*Work request*
The material is to be repeated exactly, from first line to last.

*Data*
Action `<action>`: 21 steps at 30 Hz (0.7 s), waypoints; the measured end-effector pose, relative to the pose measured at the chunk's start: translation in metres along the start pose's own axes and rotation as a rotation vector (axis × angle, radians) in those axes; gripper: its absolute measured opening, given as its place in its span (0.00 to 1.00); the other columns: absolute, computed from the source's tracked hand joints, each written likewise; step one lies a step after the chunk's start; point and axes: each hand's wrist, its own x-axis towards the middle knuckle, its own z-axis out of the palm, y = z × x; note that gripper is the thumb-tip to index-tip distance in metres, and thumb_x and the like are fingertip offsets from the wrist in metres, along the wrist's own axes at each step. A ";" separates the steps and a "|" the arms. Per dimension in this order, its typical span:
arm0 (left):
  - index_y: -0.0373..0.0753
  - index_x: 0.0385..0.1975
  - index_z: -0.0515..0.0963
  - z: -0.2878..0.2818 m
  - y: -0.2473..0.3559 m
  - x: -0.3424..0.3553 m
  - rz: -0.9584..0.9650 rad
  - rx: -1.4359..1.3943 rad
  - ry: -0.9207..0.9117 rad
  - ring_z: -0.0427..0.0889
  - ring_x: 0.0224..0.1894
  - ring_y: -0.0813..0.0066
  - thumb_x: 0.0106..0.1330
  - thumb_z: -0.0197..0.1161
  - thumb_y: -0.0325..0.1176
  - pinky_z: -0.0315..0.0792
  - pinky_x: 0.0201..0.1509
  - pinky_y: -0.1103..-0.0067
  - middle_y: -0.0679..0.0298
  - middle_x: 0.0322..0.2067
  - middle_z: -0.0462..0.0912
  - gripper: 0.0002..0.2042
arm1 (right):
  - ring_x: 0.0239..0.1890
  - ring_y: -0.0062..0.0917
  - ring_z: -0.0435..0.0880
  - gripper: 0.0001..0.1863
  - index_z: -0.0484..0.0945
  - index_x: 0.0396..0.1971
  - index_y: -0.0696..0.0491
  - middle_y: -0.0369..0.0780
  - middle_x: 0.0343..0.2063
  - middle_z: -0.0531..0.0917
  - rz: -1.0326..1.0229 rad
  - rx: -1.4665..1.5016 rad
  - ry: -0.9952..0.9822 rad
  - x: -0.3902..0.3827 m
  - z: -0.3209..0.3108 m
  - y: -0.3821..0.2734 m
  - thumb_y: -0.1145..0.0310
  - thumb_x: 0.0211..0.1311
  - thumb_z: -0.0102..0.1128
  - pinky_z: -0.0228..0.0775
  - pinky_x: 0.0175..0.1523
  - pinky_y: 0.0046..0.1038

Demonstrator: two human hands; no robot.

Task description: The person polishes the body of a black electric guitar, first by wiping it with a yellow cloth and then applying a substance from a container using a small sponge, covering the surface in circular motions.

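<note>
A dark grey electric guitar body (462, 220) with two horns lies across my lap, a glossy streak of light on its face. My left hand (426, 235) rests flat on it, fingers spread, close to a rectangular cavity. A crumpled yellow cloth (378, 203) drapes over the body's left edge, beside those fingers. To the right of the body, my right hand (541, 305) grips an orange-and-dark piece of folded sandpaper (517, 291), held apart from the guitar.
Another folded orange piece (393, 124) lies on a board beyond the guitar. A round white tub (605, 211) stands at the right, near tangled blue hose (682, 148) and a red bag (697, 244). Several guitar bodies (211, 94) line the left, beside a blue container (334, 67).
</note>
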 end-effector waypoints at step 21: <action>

*Response box*
Action `<action>`: 21 steps at 30 Hz (0.7 s), waypoints; the measured end-effector pose, relative to the pose measured at the chunk's start: translation in metres along the start pose's own axes and rotation as a rotation vector (axis × angle, radians) in those axes; gripper: its absolute measured opening, given as its place in its span (0.00 to 1.00); the other columns: absolute, computed from the source's tracked hand joints, each written likewise; step one lies a step after the chunk's start; point and axes: each hand's wrist, its own x-axis towards the middle knuckle, its own z-axis out of the palm, y = z × x; note that gripper is the thumb-tip to index-tip distance in metres, and thumb_x and the like are fingertip offsets from the wrist in metres, along the wrist's own axes at each step. A ";" separates the steps and a "|" the arms. Per dimension in this order, its typical span:
arm0 (left):
  - index_y: -0.0373..0.0753
  - index_x: 0.0385..0.1975
  - index_z: -0.0515..0.0963
  - z: -0.2878..0.2818 m
  - y: -0.2473..0.3559 m
  - x: -0.3424..0.3553 m
  - rz: -0.9584..0.9650 rad
  - rx: -1.4359..1.3943 rad
  - ry: -0.9207..0.9117 rad
  - ring_z: -0.0427..0.0889
  - ring_x: 0.0224..0.1894
  - ring_y: -0.0813..0.0066
  - thumb_x: 0.0106..0.1330
  - thumb_z: -0.0197..0.1161
  - thumb_y: -0.0325..0.1176
  - pinky_z: -0.0315..0.0792
  - pinky_x: 0.0201..0.1509
  - pinky_y: -0.1103..-0.0067
  - middle_y: -0.0679..0.0298
  - middle_x: 0.0322..0.2067
  - middle_z: -0.0462..0.0912
  - gripper: 0.0002..0.2042
arm1 (right):
  - ring_x: 0.0239..0.1890
  - ring_y: -0.0062..0.0917
  - ring_z: -0.0435..0.0880
  - gripper: 0.0001..0.1863
  - index_z: -0.0484..0.0945
  - index_x: 0.0396..0.1971
  - index_y: -0.0696..0.0491
  - middle_y: -0.0369..0.0780
  - middle_x: 0.0343..0.2063
  - middle_z: -0.0531..0.0917
  - rz: -1.0326..1.0229 rad
  - rx: -1.4665..1.5016 rad
  - ry: -0.9952..0.9822 rad
  - x: -0.3902..0.3827 m
  - z: -0.3209..0.3108 m
  - y: -0.3821..0.2734 m
  - thumb_y: -0.1145..0.0310
  - thumb_x: 0.0211..0.1311
  - thumb_z: -0.0102..0.1128
  - pinky_z: -0.0228..0.0775
  - pinky_x: 0.0175..0.1523
  - pinky_y: 0.0046..0.1038

Demonstrator: two human hands; no robot.

Task description: The person polishes the body of a black electric guitar, first by wiping it with a yellow cloth and then applying a substance from a container using a small sponge, covering the surface in circular motions.

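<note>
A dark grey electric guitar body (462, 220) with two horns lies across my lap, a glossy streak of light on its face. My left hand (426, 235) rests flat on it, fingers spread, close to a rectangular cavity. A crumpled yellow cloth (378, 203) drapes over the body's left edge, beside those fingers. To the right of the body, my right hand (541, 305) grips an orange-and-dark piece of folded sandpaper (517, 291), held apart from the guitar.
Another folded orange piece (393, 124) lies on a board beyond the guitar. A round white tub (605, 211) stands at the right, near tangled blue hose (682, 148) and a red bag (697, 244). Several guitar bodies (211, 94) line the left, beside a blue container (334, 67).
</note>
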 end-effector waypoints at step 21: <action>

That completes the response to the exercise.